__TASK OBJECTIVE__
Lines below containing the word "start" should be copied out.

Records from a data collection
============================================================

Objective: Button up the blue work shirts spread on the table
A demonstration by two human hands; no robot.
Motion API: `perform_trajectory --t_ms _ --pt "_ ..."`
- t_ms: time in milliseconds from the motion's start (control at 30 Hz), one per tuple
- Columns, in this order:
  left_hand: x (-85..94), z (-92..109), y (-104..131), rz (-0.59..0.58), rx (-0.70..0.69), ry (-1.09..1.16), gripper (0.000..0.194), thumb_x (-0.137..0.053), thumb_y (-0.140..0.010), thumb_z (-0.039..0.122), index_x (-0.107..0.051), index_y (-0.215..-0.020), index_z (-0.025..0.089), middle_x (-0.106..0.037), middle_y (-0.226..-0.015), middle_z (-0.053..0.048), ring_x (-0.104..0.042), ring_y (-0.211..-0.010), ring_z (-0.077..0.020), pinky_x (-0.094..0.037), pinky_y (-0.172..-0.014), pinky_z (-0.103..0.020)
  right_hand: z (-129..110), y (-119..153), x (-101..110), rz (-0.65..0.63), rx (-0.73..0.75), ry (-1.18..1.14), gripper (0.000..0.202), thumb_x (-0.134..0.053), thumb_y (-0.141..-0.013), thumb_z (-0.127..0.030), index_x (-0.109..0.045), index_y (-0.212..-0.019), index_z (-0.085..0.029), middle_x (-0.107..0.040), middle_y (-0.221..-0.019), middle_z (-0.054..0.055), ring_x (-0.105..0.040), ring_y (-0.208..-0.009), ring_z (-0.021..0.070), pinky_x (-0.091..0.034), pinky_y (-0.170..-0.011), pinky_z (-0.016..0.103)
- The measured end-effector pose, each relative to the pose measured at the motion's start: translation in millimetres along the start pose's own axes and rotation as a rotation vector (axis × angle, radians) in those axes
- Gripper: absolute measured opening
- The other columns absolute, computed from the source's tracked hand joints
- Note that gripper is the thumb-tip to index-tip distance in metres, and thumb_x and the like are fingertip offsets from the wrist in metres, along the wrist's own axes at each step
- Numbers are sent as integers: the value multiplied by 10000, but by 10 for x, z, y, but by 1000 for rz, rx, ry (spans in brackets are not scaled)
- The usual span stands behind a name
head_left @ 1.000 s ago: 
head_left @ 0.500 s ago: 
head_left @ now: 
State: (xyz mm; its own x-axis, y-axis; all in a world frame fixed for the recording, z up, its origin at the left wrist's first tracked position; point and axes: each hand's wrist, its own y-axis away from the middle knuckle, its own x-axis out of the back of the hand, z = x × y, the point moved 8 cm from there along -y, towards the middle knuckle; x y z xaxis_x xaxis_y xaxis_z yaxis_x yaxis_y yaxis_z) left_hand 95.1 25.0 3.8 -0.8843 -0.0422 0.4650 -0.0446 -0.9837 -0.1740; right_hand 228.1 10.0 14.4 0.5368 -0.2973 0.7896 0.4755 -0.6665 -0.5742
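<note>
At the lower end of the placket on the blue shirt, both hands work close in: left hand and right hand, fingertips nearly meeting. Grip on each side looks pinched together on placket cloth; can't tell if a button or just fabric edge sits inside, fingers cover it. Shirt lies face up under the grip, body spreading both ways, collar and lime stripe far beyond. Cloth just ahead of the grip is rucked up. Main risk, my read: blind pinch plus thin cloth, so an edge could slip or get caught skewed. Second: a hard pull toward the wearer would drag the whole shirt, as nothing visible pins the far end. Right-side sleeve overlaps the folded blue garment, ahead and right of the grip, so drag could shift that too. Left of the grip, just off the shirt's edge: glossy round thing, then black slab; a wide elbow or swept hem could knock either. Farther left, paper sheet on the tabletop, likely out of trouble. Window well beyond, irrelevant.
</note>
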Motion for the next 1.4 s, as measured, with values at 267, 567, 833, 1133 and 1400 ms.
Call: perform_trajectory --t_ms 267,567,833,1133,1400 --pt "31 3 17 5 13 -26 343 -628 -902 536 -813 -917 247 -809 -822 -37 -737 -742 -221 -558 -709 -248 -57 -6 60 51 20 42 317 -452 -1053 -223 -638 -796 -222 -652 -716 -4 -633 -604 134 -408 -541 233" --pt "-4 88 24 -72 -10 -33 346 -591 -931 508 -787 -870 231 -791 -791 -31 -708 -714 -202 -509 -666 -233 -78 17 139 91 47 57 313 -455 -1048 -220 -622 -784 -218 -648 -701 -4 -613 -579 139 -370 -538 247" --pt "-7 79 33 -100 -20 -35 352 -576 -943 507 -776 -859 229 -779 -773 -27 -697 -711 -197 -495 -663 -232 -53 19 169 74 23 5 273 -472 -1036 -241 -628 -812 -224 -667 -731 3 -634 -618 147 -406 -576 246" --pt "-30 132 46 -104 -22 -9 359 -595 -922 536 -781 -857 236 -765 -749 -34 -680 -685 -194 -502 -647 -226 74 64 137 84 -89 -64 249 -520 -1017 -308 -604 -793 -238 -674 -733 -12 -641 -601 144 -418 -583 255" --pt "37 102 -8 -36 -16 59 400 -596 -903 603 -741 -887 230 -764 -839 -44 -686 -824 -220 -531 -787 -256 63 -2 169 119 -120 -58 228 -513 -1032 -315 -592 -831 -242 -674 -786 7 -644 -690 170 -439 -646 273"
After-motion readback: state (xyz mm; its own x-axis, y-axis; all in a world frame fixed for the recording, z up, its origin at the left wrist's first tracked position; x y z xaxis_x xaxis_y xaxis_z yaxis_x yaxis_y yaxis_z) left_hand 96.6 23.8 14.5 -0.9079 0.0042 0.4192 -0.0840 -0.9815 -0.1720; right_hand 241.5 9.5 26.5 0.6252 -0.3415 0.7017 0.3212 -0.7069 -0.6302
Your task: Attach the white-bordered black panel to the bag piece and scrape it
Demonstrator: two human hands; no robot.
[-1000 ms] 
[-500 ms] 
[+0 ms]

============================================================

__RESPONSE__
- t_ms: time in milliseconds from the motion's start (control at 30 Hz), one per tuple
- The measured end-effector pose, each relative to the pose measured at the motion's start: translation in millimetres along the start pose's own axes and rotation as a rotation vector (axis × angle, radians) in those axes

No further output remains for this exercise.